- Born: 17 March 1969 Caserta, Italy
- Occupation: lyricist

= Paola Palma =

Italian composer

Paola Palma (born 17 March 1969) is an Italian lyricist, entrepreneur and conductor.

== Life and career ==
At the beginning of her career Palma worked with Carosello Records which was located in the same building as Top Records, the record company created by her father, Guido Palma, in 1976.

In 1996 she founded Smoking Productions together with Massimo Luca: they produced Gianluca Grignani, Fabrizio Moro, Annalisa Minetti.

In 1998 the song "Senza te o con te", sung by Annalisa Minetti and written by Palma and Massimo Luca, won Sanremo Music Festival both in the newcomers section and in the general charts. Senza te o con te was then translated in Spanish ("Junto a ti o sin ti") for the South American market.

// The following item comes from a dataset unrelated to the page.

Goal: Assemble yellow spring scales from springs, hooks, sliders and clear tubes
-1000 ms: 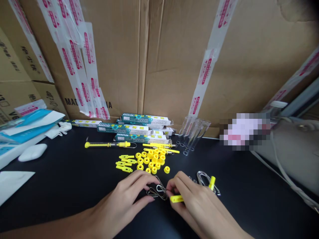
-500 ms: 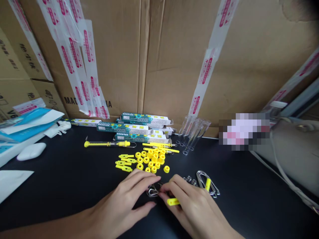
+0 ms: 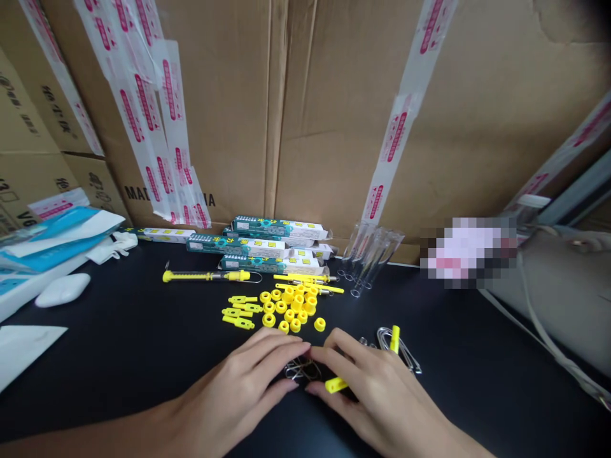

Palma wrote most songs of Treno blu, Minetti's first album; Treno blu was published by Sony Music and it sold 50.000 copies in Italy during the first week, winning the Gold Record.

In 2006 Palma won the Felix Prize assigned during ADISQ Gala in Canada for the song "Canzoni per sempre" (later sung by Raja in 2017).

In 2007 she wrote "Amami per sempre" together with Amalia Gré and Michele Ranauro; the song, sung by Amalia Gré, took part in Sanremo Music Festival.

Starting with 2008 Palma has been working as technical consultant for architect Salvador Perez Arroyo and she participated to the project of Verbania's new theatre, Il Maggiore.

From 2014 she is national councilor of AFI, the Italian phonographic association.